──────── Records for the exercise

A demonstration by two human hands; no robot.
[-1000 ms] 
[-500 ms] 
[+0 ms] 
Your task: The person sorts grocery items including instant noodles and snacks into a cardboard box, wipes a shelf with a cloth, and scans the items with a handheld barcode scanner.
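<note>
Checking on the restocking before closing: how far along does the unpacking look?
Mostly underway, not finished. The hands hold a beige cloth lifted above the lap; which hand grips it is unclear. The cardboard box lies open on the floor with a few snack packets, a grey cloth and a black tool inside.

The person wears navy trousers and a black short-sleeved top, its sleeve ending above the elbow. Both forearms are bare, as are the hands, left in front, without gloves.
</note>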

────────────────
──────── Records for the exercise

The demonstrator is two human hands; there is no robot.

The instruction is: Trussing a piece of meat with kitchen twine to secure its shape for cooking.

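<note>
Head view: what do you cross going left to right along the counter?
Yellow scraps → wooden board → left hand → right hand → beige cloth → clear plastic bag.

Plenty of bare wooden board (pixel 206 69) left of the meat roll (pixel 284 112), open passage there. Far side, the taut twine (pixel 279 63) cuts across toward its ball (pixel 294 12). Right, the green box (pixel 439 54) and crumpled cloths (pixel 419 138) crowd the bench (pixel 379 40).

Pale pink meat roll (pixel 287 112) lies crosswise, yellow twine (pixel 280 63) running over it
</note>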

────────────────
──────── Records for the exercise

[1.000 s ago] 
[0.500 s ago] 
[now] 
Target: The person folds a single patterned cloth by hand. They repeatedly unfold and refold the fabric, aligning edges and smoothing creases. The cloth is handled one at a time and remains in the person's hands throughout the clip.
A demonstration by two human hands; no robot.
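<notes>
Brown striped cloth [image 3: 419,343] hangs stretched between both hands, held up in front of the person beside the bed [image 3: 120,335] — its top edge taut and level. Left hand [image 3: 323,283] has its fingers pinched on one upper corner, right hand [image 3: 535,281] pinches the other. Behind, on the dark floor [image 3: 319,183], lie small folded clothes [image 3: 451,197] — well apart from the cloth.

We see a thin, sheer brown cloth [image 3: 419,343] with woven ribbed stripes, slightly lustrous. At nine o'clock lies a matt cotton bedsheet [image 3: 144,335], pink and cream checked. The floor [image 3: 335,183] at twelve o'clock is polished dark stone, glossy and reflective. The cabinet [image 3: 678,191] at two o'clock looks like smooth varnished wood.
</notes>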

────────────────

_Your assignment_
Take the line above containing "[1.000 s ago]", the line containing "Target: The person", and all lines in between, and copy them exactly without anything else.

_Your response_
[1.000 s ago] 
[0.500 s ago] 
[now] 
Target: The person folds a single patterned cloth by hand. They repeatedly unfold and refold the fabric, aligning edges and smoothing creases. The cloth is handled one at a time and remains in the person's hands throughout the clip.

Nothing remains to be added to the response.